• [What you will do] Repeat, exactly as written, the line with "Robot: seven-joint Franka" and every line that follows it in the material below, ending with the last.

--- Information shown ---

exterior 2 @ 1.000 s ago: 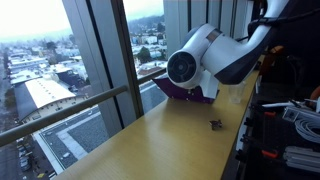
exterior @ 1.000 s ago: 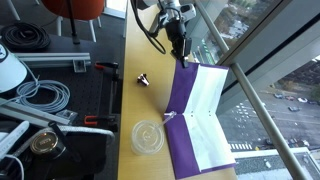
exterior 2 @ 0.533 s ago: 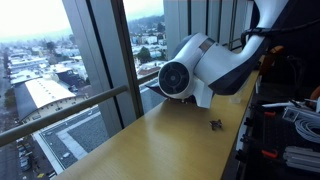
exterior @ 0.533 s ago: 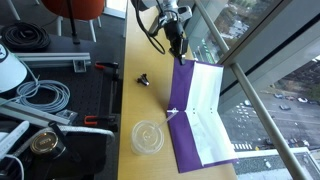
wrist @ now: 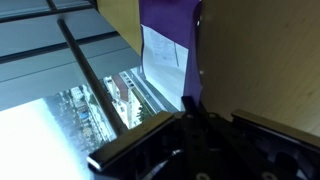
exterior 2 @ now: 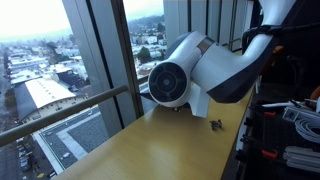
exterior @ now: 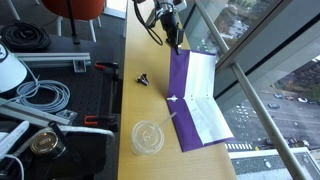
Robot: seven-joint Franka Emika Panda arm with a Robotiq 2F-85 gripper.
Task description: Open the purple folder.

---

• [Answer to this task]
Robot: seven-joint Franka Emika Panda arm with a Robotiq 2F-85 gripper.
Task description: Open the purple folder.

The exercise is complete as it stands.